Gold Award for Best Actress in a Lead Role is an award given as part of its annual Gold Awards for TV serials.

The award was first awarded in 2007 under the title Best Actress in a Lead Role. A special award called Best Actor – Critics or Best Actor – Jury is also awarded occasionally since 2008, whose winner was selected by the jury of critics assigned to the function.

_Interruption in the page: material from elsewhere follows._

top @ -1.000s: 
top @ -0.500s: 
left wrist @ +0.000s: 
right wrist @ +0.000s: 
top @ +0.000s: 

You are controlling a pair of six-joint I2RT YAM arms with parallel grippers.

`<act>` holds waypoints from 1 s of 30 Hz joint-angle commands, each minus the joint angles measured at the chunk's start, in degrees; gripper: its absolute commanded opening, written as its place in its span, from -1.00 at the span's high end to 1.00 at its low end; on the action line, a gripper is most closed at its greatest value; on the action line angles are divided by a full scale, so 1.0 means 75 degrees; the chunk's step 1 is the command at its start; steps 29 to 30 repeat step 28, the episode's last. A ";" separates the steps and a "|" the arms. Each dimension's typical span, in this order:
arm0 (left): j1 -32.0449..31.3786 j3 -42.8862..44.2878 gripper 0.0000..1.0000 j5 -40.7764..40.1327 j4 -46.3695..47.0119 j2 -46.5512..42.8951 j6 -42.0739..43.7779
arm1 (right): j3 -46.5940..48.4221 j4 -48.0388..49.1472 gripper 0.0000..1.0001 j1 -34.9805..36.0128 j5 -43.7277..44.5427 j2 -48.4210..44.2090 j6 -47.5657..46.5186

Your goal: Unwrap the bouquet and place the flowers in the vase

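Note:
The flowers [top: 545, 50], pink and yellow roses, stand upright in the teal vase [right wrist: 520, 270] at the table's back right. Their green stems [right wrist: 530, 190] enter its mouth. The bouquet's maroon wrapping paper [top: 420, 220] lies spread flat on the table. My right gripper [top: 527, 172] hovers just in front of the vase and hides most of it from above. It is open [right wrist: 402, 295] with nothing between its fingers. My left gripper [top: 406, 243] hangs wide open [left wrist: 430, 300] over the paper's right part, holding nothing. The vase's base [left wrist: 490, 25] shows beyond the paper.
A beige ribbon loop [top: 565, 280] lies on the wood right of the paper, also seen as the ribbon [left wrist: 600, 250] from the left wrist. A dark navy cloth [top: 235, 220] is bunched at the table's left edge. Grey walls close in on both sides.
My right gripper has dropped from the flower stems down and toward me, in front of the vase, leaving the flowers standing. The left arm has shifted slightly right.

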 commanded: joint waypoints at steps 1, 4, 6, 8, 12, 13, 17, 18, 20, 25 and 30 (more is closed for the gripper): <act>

The jury award was awarded without prior nominations until 2010. Since then, the jury award is also awarded with prior nominations just like the original award which is now called Best Actress – Popular.

==Superlatives==

| Superlative | Popular |  | Overall (Popular + Jury) |  |
|---|---|---|---|---|
| Actress with most awards | Divyanka Tripathi dahiya | 4 | Divyanka Tripathi Dahiya | 4 |
| Actress with most nominations | Sakshi Tanwar | 3 | Sakshi Tanwar | 5 |
| Actress with most nominations (without ever winning) | Hina Khan | 5 | Hina Khan | 6 |

- Divyanka Tripathi with four awards has the most wins, followed by Ankita Lokhande, Deepika Singh and Shraddha Arya with two wins each.
- Tripathi also holds the most nominations with six.
- Divyanka Tripathi holds the record of three wins for same role (Yeh Hai Mohobatein) under Best Actress category
- Rashami Desai holds most nominations in three different categories for same role (Uttaran), that is, for Best Actress (Popular), Best Actress (Critics) and Best Actress in a negative role (Popular), out of which Desai won the latter two.
- There have been four ties: between Ankita Lokhande and Mahi Vijj in 2011, Divyanka Tripathi and Mouni Roy in 2016, Sriti Jha and Shraddha Arya in 2018, and Shraddha Arya and Shivangi Joshi in 2019.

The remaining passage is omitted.